Jack arrives in record speed, if he was coming from his home. He arrives in the synagogue in a whirl of worried motion, scaring the steward who is waiting for him, and anxiously pacing right behind her to a closed door where he is supposed to be.

It’s on the ground floor. He is more relieved by that than he’ll ever admit.

“He’s not doing so good. But he said you could help him,” a man says, opening the door before Jack can knock, and the doctor just about pulls up the energy for a quick smile over his frantic concern.

“Is Robby in here?” he cuts to the chase.

“Come in. Take him home safe,” the man (who must be a rabbi, with those robes) says.

Jack strides in and finds his friend collapsed on the floor in a pile of limbs and hair and cloth. They’ve seen each other after far too many long shifts for it to be the worst Robby’s looked, although he normally has the semblance of a smile on his face still.

“This doesn’t mean I’m converting, okay?” Jack says with a smirk, because he’s good at a joke. He is surprised then, when Robby reaches up desperately and hugs him, clutching him tightly to his chest and wrapping strong arms around his form.

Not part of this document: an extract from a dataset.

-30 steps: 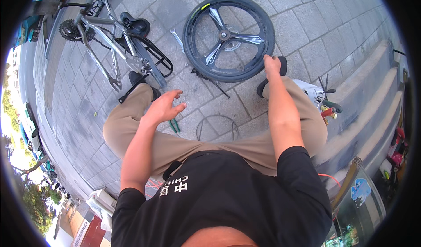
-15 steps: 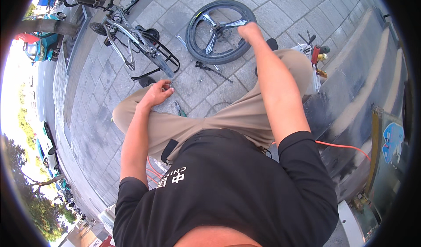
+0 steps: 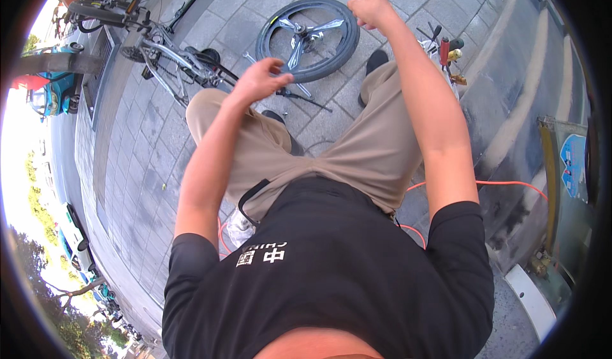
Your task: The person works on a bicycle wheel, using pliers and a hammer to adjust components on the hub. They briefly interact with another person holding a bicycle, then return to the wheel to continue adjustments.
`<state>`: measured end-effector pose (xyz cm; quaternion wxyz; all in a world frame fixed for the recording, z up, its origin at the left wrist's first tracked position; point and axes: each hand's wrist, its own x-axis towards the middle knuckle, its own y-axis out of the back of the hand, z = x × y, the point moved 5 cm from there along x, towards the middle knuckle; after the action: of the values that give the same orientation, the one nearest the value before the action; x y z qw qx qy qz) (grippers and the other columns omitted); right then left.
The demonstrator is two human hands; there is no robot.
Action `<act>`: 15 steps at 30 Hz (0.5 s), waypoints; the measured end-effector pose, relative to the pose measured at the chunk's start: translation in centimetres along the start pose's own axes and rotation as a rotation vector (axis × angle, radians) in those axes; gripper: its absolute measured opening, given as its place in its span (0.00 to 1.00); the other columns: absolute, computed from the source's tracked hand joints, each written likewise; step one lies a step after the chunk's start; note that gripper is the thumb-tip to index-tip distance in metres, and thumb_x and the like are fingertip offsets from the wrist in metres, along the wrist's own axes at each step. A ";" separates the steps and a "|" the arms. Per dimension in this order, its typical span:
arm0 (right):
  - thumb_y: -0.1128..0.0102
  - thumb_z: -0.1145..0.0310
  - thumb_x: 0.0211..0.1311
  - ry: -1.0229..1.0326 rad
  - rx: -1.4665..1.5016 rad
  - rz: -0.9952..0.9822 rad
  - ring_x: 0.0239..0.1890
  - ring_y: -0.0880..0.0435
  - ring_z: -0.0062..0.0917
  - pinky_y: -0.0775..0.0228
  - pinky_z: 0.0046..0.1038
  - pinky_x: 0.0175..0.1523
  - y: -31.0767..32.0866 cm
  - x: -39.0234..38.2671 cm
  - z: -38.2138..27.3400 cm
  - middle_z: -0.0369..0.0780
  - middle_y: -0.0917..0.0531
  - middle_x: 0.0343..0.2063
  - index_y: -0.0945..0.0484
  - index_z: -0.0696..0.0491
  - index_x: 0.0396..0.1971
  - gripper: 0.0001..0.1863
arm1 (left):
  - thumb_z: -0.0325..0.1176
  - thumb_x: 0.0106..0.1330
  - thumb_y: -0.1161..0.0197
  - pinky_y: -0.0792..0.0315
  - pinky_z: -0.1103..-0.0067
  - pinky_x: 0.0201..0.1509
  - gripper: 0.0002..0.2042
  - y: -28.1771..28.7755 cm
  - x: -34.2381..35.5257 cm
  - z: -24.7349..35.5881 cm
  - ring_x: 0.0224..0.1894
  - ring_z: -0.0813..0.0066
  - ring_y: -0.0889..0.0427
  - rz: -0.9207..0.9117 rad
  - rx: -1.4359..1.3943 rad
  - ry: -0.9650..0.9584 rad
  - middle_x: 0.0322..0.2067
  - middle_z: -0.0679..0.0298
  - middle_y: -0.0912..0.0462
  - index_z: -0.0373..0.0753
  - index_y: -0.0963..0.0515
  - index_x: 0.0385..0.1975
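Observation:
A black bicycle wheel [image 3: 288,66] with three silver spokes lies flat on the grey paving in front of my knees. My right hand [image 3: 370,8] is a closed fist at the wheel's far right edge; I cannot tell whether it touches the tyre. My left hand [image 3: 258,78] hovers above my left knee, just left of the wheel, with its fingers loosely spread and nothing in it. I am crouched in beige trousers and a black shirt. A thin dark tool [image 3: 306,98] lies on the paving between the wheel and my legs.
A bicycle frame [image 3: 159,50] lies at the upper left, with a wrench [image 3: 250,58] beside the wheel. Red-handled tools [image 3: 446,47] sit by my right knee. An orange cable [image 3: 510,183] runs along stone steps at the right. A blue vehicle [image 3: 48,91] stands at the far left.
My left hand has risen off my left knee toward the wheel. My right hand has moved from the tyre's near edge to its far right edge and closed.

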<state>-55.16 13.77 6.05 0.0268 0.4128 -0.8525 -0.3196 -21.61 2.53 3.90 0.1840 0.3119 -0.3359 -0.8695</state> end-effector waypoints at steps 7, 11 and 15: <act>0.42 0.56 0.64 0.146 -0.378 0.173 0.39 0.08 0.50 0.17 0.48 0.49 1.2 -1.2 -1.1 0.55 0.09 0.37 0.14 0.59 0.49 0.23 | 0.52 0.58 0.21 0.22 0.55 0.62 0.39 -14.2 9.0 -2.1 0.64 0.52 0.20 0.021 0.555 0.009 0.61 0.55 0.18 0.44 0.26 0.69; 0.42 0.60 0.64 0.164 -0.355 0.163 0.40 0.09 0.52 0.17 0.51 0.50 2.3 -1.7 -3.7 0.56 0.10 0.38 0.15 0.60 0.43 0.18 | 0.49 0.53 0.19 0.27 0.55 0.62 0.45 -17.5 12.4 -3.8 0.65 0.57 0.23 -0.002 0.669 0.012 0.62 0.59 0.22 0.46 0.31 0.72; 0.42 0.61 0.65 0.108 -0.310 0.173 0.40 0.09 0.52 0.18 0.51 0.49 2.7 -2.1 -3.1 0.55 0.10 0.35 0.15 0.60 0.43 0.17 | 0.46 0.52 0.17 0.30 0.59 0.60 0.44 -20.1 16.7 -6.1 0.61 0.59 0.23 0.001 0.732 -0.005 0.58 0.59 0.24 0.47 0.31 0.70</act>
<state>-54.68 14.84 10.53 0.1631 0.3455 -0.8227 -0.4209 -32.10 5.06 -20.64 0.0598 0.3547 -0.6253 -0.6926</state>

“It’s alright, man. It’s gonna be alright,” he finds himself whispering, amid the shudders that silently press damp against his shoulder, and hugs Robby back even tighter.

“Maybe I should get the number of that therapist,” Robby chokes out.

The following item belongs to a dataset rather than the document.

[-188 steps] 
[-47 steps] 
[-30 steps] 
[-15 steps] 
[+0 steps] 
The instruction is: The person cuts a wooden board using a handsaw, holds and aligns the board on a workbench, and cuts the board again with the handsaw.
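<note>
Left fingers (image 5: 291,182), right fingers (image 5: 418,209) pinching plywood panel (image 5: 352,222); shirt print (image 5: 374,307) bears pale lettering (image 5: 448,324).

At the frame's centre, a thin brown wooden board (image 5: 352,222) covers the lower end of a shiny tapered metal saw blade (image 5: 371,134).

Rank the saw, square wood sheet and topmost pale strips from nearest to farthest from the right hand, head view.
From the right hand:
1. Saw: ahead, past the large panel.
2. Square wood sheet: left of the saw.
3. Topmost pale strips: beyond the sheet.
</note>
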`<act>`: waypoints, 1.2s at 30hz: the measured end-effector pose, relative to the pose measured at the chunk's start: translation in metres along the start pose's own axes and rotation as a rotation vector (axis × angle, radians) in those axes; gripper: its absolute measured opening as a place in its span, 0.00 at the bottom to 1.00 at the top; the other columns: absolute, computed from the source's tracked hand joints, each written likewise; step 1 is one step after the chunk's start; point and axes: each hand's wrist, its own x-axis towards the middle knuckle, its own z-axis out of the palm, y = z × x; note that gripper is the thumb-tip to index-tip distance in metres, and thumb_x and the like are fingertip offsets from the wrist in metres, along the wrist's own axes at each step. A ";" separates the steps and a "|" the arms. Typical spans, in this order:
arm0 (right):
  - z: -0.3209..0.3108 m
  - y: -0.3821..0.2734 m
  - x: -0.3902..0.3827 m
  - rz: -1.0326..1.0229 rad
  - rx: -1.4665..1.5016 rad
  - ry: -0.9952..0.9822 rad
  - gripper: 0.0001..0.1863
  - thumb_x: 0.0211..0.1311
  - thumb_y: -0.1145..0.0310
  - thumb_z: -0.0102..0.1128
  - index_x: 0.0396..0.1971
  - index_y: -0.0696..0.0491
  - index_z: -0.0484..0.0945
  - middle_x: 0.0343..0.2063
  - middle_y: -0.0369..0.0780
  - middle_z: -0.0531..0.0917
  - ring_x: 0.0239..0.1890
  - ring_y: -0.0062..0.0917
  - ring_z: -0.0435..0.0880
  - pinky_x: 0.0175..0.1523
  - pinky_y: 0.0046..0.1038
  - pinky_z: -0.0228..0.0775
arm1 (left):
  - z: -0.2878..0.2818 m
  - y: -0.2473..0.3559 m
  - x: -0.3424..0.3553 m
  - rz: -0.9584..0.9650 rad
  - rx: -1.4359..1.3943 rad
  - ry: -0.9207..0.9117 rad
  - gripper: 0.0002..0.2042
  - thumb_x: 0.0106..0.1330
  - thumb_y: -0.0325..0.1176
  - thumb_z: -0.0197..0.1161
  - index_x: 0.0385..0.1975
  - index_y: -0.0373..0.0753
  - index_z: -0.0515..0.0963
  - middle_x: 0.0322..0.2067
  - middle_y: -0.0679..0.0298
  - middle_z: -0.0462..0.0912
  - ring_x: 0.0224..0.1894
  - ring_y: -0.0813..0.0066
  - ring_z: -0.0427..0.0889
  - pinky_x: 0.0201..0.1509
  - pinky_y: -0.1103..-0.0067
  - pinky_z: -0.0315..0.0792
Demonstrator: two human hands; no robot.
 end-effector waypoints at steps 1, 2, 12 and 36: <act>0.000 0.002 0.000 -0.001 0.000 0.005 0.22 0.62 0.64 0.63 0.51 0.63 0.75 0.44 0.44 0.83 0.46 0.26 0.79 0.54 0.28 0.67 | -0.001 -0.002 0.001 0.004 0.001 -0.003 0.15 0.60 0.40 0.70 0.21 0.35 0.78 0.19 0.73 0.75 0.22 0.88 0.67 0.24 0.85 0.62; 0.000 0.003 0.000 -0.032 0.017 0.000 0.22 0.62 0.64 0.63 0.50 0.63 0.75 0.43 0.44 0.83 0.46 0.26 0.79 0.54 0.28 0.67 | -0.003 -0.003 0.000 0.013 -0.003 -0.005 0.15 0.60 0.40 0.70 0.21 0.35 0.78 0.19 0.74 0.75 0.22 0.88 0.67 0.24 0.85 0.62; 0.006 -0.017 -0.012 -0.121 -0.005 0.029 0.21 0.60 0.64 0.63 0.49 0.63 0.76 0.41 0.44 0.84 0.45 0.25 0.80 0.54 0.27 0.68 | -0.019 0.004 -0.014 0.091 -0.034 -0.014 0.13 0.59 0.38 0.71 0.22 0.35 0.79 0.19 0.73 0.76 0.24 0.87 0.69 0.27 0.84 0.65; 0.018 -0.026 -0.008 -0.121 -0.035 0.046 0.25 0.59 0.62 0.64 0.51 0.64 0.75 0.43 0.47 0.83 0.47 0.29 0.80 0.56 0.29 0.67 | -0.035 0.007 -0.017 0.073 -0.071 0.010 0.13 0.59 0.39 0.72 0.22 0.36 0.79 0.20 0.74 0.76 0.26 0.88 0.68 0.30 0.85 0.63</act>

Jack smiles, sorrowful but with hope, and presses a kiss to Robby’s head. “Whenever you’re ready, I’ve got it waiting on a cold beer for you,”

Over Robby’s shoulder, Jack sees as the rabbi steps out of the room silently, closing the door behind him. It leaves behind a pocket of quiet, even as birds chirp outside the window on the opposite wall.

Peaceful, like a void, like the silence when the work is done.

“You’re my family, Robby. We got this.”

 

Notes:

Heavy Jewish inspiration for this one, clearly. As an Ashkanazi Jew, I've given Robby a lot of traditions that are from my own faith, because 'Robinovitch' is a Russian name, and so he is most likely an Ashkanazi Jew too. He's reform here, because he doesn't go to synagogue regularly and doesn't wear religious clothing at work, but is religious enough to learn the shema and wear a magen david.

Terminology:
- kippah - small skull cap worn on the top of the head in synagogue, as a sign of respect to God
- Tallit- cloth/shawl worn over the shoulders for prayers
- shema- the most important prayer to Jews. Memorised by barmitzvah age (13)
- Kaddish- prayers said in mourning
- bimah- raised platform where services are held
- Yarzheit- anniversary of a death

All of the rabbi's stories are indeed Torah stories, of men who are asked to suffer. However, my personal favourite story has always been Ruth and Naomi. Ruth marries one of Naomi's sons, who all die in a famine, along with Ruth's husband. The other wife leaves to return to their family, but Naomi stays with Ruth, saying they are family too. They are forced to travel, until Ruth finds work harvesting the corners of the harvest fields, where a man falls in love with her. Eventually, they get married, and Naomi is brought in to live the rest of their lives together.

This fic is also in memory of the real Rabbi Kraft, who was a mentor of mine, and one of the funniest and wisest men I ever met. Services are serious up until your rabbi threatens you with a squeaky rubber chicken if you get words wrong. Like Dr Anderson, Rabbi Kraft died of covid-19, and so here he is, living once more. Todarabah.